Work instruction
Could you output the entries that follow exactly, omitting any pictures they contain?

Records from a collection:
>>>

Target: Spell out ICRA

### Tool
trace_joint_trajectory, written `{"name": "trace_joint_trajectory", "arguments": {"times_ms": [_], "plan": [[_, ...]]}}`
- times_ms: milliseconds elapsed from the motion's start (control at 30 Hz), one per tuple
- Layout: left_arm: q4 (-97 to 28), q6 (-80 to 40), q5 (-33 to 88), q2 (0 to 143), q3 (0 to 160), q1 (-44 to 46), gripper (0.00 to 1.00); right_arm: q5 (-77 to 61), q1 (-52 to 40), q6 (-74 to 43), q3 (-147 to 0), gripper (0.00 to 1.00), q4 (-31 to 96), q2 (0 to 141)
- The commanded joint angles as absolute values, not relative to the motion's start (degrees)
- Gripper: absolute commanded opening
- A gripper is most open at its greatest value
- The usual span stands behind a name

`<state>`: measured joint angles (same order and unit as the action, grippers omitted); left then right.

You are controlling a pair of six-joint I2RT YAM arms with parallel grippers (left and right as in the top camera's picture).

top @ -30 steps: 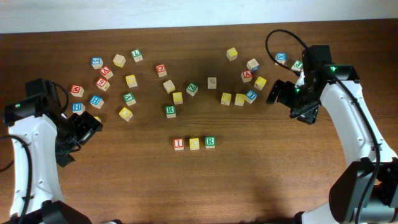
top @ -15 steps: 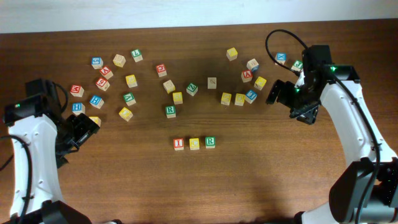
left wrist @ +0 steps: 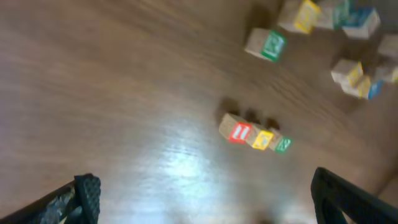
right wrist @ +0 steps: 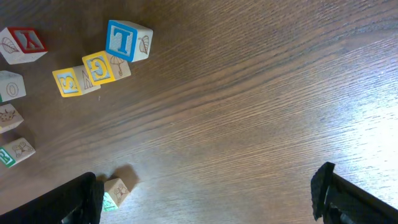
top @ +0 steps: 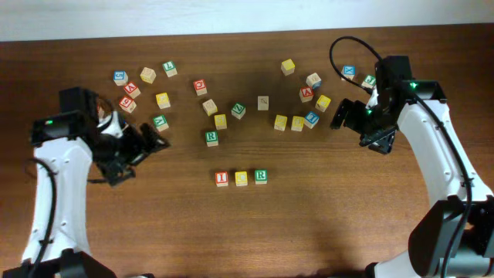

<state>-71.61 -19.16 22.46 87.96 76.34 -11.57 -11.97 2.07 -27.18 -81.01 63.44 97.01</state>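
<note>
Three blocks stand in a row at the table's centre: red I (top: 221,178), yellow C (top: 241,178), green R (top: 261,176). The row also shows blurred in the left wrist view (left wrist: 261,138). My left gripper (top: 137,154) is open and empty, left of the row and above the table (left wrist: 208,205). My right gripper (top: 361,127) is open and empty, right of the loose blocks (right wrist: 208,199). A red-lettered block (top: 306,94) that reads like an A lies in the right cluster.
Loose letter blocks are scattered along the far half of the table, in a left cluster (top: 147,75) and a right cluster (top: 297,122). In the right wrist view, a blue I block (right wrist: 124,40) and yellow G (right wrist: 99,67) lie ahead. A small block (right wrist: 115,191) sits by the left finger.
My left arm has swung up and to the right, from the table's left edge toward the centre, and now covers some left-cluster blocks. The right arm has not moved.
</note>
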Motion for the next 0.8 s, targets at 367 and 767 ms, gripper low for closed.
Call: {"name": "trace_joint_trajectory", "arguments": {"times_ms": [367, 767], "plan": [[-63.16, -28.03, -13.39, 87.24, 76.79, -10.55, 0.99, -12.43, 1.91, -27.22, -81.91, 0.98, 63.46, 95.9], [-66.37, -28.01, -3.79, 87.24, 75.59, -26.3, 0.99, -12.4, 1.91, -27.22, -81.91, 0.98, 63.48, 95.9]]}}
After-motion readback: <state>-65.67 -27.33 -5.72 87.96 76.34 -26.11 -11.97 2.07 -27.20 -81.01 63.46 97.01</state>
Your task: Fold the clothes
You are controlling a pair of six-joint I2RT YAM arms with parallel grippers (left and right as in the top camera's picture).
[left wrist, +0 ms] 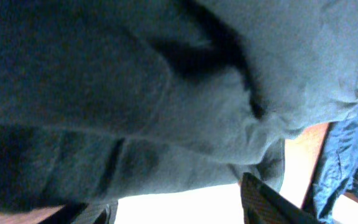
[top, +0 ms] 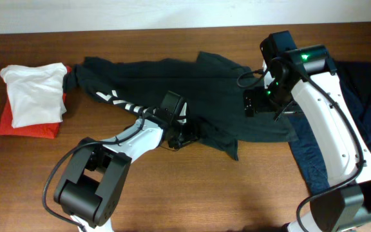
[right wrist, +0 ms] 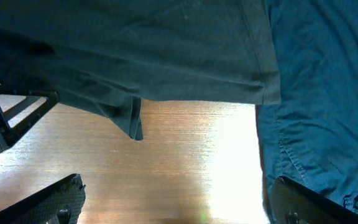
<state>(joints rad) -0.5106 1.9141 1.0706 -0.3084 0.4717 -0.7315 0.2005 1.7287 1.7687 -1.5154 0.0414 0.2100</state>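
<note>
Nearest on the table (top: 237,193), the left gripper (top: 184,134) sits at the near hem of the shirt (top: 172,77), jaws apart. The shirt is dark, almost black, and lies unfolded and rumpled across the middle of the table. One sleeve with a white print (top: 118,100) reaches left, and the body runs right. The right gripper (top: 255,104) hangs over the shirt's right part, jaws wide apart. A blue garment (top: 366,90) lies at the shirt's right edge, partly under the right arm. At the far left a white cloth (top: 34,90) lies on a red cloth (top: 24,127), just beside the sleeve end.

The overhead view gives the layout but not how the jaws stand. The left wrist view shows fingers (left wrist: 269,200) spread with bright table between them and creased dark fabric filling the rest. The right wrist view shows fingers (right wrist: 55,200) spread over bare wood. Ahead of them are the shirt's straight hem and a drooping fold, and the shirt's side edge meets the blue garment.
</note>
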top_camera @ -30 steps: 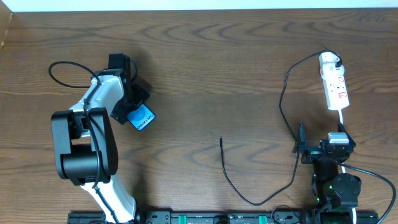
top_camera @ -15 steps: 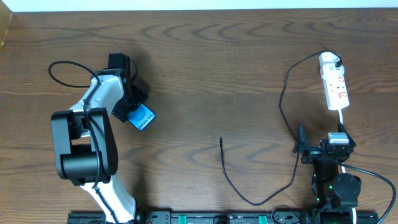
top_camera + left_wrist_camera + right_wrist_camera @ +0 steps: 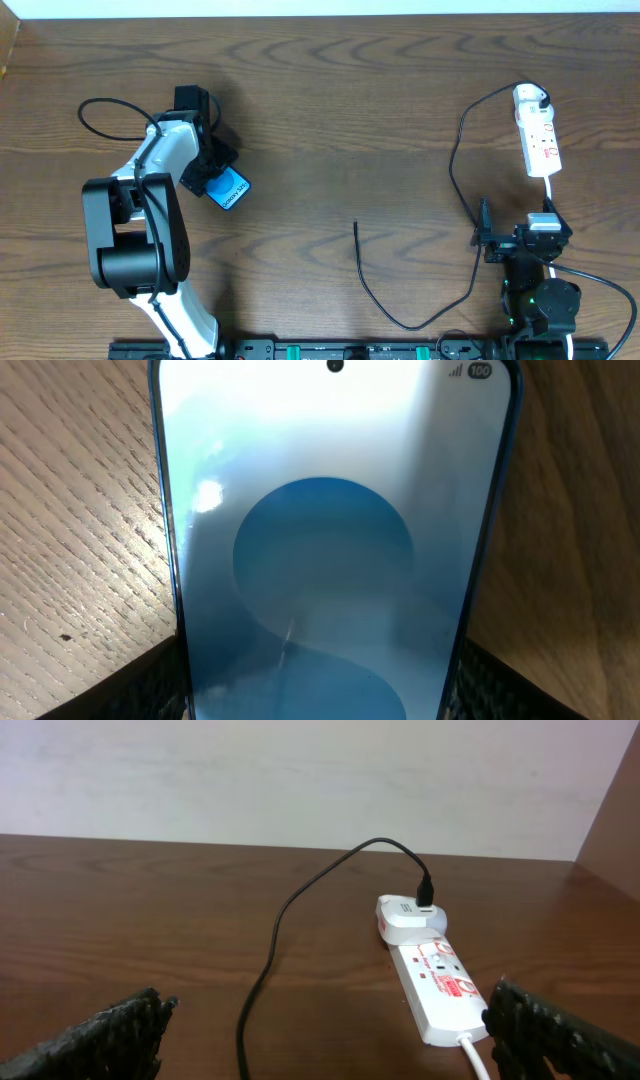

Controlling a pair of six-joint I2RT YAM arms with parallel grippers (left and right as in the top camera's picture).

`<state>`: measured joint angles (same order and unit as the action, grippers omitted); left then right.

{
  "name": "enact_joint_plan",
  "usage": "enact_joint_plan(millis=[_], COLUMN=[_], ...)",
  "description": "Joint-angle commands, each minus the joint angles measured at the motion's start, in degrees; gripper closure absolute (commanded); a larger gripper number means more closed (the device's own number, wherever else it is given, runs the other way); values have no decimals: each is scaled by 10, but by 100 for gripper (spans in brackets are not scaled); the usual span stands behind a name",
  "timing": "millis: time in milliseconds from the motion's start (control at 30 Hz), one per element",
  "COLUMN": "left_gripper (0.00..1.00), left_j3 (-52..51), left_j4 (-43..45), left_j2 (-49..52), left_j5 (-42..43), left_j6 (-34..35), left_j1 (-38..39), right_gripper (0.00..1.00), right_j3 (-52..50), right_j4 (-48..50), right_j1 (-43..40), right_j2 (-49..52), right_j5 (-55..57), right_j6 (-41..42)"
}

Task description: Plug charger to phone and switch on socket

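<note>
The phone (image 3: 230, 188) lies flat on the table, blue screen up, at the left. My left gripper (image 3: 208, 170) holds its near end. In the left wrist view the phone (image 3: 330, 540) fills the frame and both dark fingers (image 3: 140, 685) press against its side edges. The socket (image 3: 540, 140) lies at the far right with the charger's white adapter (image 3: 530, 97) plugged in. The black cable (image 3: 455, 160) loops down to a free plug tip (image 3: 356, 226) at mid-table. My right gripper (image 3: 517, 225) is wide open and empty below the socket (image 3: 435, 985), with the cable (image 3: 280, 935) between its fingers (image 3: 110, 1035).
A thick black robot cable (image 3: 100, 110) loops left of the left arm. The socket's white lead (image 3: 549, 195) runs down to the right arm's base. A pale wall borders the table's far edge (image 3: 300, 780).
The phone has shifted very slightly up and right with my left gripper. The right arm has not moved.
</note>
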<state>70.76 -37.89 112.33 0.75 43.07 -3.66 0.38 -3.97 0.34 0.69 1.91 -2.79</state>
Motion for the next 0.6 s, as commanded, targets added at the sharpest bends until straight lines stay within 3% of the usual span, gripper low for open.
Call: enact_joint_plan(millis=[0, 567], left_gripper=[93, 93], left_j3=[-24, -3], left_j4=[9, -5], left_j2=[50, 33], left_j5=[57, 63], left_j6=[3, 3], left_j1=[1, 1], right_gripper=[1, 1], right_j3=[-1, -1], right_j4=[-2, -2], right_j1=[0, 0], right_j2=[-3, -3], right_j5=[-1, -1], right_j6=[-7, -7])
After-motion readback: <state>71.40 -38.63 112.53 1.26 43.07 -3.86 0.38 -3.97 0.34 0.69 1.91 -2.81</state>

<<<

Output for this task
Target: Spell out ICRA

### Tool
trace_joint_trajectory, written `{"name": "trace_joint_trajectory", "arguments": {"times_ms": [_], "plan": [[_, ...]]}}`
- times_ms: milliseconds elapsed from the motion's start (control at 30 Hz), one per tuple
- Layout: left_arm: q4 (-97 to 28), q6 (-80 to 40), q5 (-33 to 88), q2 (0 to 143), q3 (0 to 160), q1 (-44 to 46), gripper (0.00 to 1.00); right_arm: q5 (-77 to 61), q1 (-52 to 40), q6 (-74 to 43), q3 (-147 to 0), gripper (0.00 to 1.00), q4 (-31 to 96), q2 (0 to 141)
- The commanded joint angles as absolute values, not relative to the motion's start (degrees)
- Gripper: absolute commanded opening
- A gripper is most open at its greatest value
- The usual span stands behind a name

`<state>`: measured joint angles (same order and unit as the action, grippers omitted); left then right.

You are controlling a pair of six-joint I2RT YAM arms with parallel grippers (left and right as in the top camera's picture).

top @ -30 steps: 
top @ -15 steps: 
left wrist @ +0 steps: 
right wrist @ +0 steps: 
top @ +0 steps: 

<state>-71.61 -19.16 22.46 87.96 76.34 -11.57 -11.97 2.07 -27.18 -81.01 63.44 97.01</state>
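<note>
Three blocks stand in a row at the table's centre: red I (top: 221,178), yellow C (top: 241,178), green R (top: 261,176). The row also shows blurred in the left wrist view (left wrist: 261,138). My left gripper (top: 137,154) is open and empty, left of the row and above the table (left wrist: 208,205). My right gripper (top: 361,127) is open and empty, right of the loose blocks (right wrist: 208,199). A red-lettered block (top: 306,94) that reads like an A lies in the right cluster.
Loose letter blocks are scattered along the far half of the table, in a left cluster (top: 147,75) and a right cluster (top: 297,122). In the right wrist view, a blue I block (right wrist: 124,40) and yellow G (right wrist: 99,67) lie ahead. A small block (right wrist: 115,191) sits by the left finger.
My left arm has swung up and to the right, from the table's left edge toward the centre, and now covers some left-cluster blocks. The right arm has not moved.
</note>
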Motion for the next 0.8 s, targets at 367 and 767 ms, gripper low for closed.
Call: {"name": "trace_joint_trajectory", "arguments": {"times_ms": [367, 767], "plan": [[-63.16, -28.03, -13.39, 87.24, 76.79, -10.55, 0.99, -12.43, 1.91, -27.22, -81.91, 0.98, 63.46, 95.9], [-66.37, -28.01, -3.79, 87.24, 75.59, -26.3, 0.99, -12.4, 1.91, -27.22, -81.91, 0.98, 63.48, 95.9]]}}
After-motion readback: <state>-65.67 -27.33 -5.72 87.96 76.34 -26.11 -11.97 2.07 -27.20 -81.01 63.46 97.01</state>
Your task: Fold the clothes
You are controlling a pair of six-joint I2RT YAM arms with parallel grippers (left and right as in the top camera's picture).
[left wrist, +0 ms] 
[top, +0 ms] 
[right wrist, +0 ms] 
<state>(joints rad) -0.5106 1.9141 1.0706 -0.3084 0.4717 -0.7315 0.2005 1.7287 1.7687 -1.5154 0.0414 0.2100</state>
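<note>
Nearest on the table (top: 237,193), the left gripper (top: 184,134) sits at the near hem of the shirt (top: 172,77), jaws apart. The shirt is dark, almost black, and lies unfolded and rumpled across the middle of the table. One sleeve with a white print (top: 118,100) reaches left, and the body runs right. The right gripper (top: 255,104) hangs over the shirt's right part, jaws wide apart. A blue garment (top: 366,90) lies at the shirt's right edge, partly under the right arm. At the far left a white cloth (top: 34,90) lies on a red cloth (top: 24,127), just beside the sleeve end.

The overhead view gives the layout but not how the jaws stand. The left wrist view shows fingers (left wrist: 269,200) spread with bright table between them and creased dark fabric filling the rest. The right wrist view shows fingers (right wrist: 55,200) spread over bare wood. Ahead of them are the shirt's straight hem and a drooping fold, and the shirt's side edge meets the blue garment.
</note>
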top_camera @ -30 steps: 
top_camera @ -15 steps: 
top_camera + left_wrist_camera + right_wrist_camera @ +0 steps: 

Controlling a pair of six-joint I2RT YAM arms with parallel grippers (left and right as in the top camera's picture).

`<state>`: measured joint angles (same order and unit as the action, grippers omitted); left then right.

{
  "name": "enact_joint_plan",
  "usage": "enact_joint_plan(millis=[_], COLUMN=[_], ...)",
  "description": "Joint-angle commands, each minus the joint angles measured at the motion's start, in degrees; gripper closure absolute (commanded); a larger gripper number means more closed (the device's own number, wherever else it is given, runs the other way); values have no decimals: each is scaled by 10, but by 100 for gripper (spans in brackets are not scaled); the usual span stands behind a name",
  "timing": "millis: time in milliseconds from the motion's start (control at 30 Hz), one per element",
  "COLUMN": "left_gripper (0.00..1.00), left_j3 (-52..51), left_j4 (-43..45), left_j2 (-49..52), left_j5 (-42..43), left_j6 (-34..35), left_j1 (-38..39), right_gripper (0.00..1.00), right_j3 (-52..50), right_j4 (-48..50), right_j1 (-43..40), right_j2 (-49..52), right_j5 (-55..57), right_j6 (-41..42)"
}

Task description: Plug charger to phone and switch on socket

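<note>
The phone (image 3: 230, 188) lies flat on the table, blue screen up, at the left. My left gripper (image 3: 208, 170) holds its near end. In the left wrist view the phone (image 3: 330, 540) fills the frame and both dark fingers (image 3: 140, 685) press against its side edges. The socket (image 3: 540, 140) lies at the far right with the charger's white adapter (image 3: 530, 97) plugged in. The black cable (image 3: 455, 160) loops down to a free plug tip (image 3: 356, 226) at mid-table. My right gripper (image 3: 517, 225) is wide open and empty below the socket (image 3: 435, 985), with the cable (image 3: 280, 935) between its fingers (image 3: 110, 1035).
A thick black robot cable (image 3: 100, 110) loops left of the left arm. The socket's white lead (image 3: 549, 195) runs down to the right arm's base. A pale wall borders the table's far edge (image 3: 300, 780).
The phone has shifted very slightly up and right with my left gripper. The right arm has not moved.
</note>
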<state>70.76 -37.89 112.33 0.75 43.07 -3.66 0.38 -3.97 0.34 0.69 1.91 -2.79</state>
Motion for the next 0.6 s, as commanded, targets added at the sharpest bends until straight lines stay within 3% of the usual span, gripper low for open.
Call: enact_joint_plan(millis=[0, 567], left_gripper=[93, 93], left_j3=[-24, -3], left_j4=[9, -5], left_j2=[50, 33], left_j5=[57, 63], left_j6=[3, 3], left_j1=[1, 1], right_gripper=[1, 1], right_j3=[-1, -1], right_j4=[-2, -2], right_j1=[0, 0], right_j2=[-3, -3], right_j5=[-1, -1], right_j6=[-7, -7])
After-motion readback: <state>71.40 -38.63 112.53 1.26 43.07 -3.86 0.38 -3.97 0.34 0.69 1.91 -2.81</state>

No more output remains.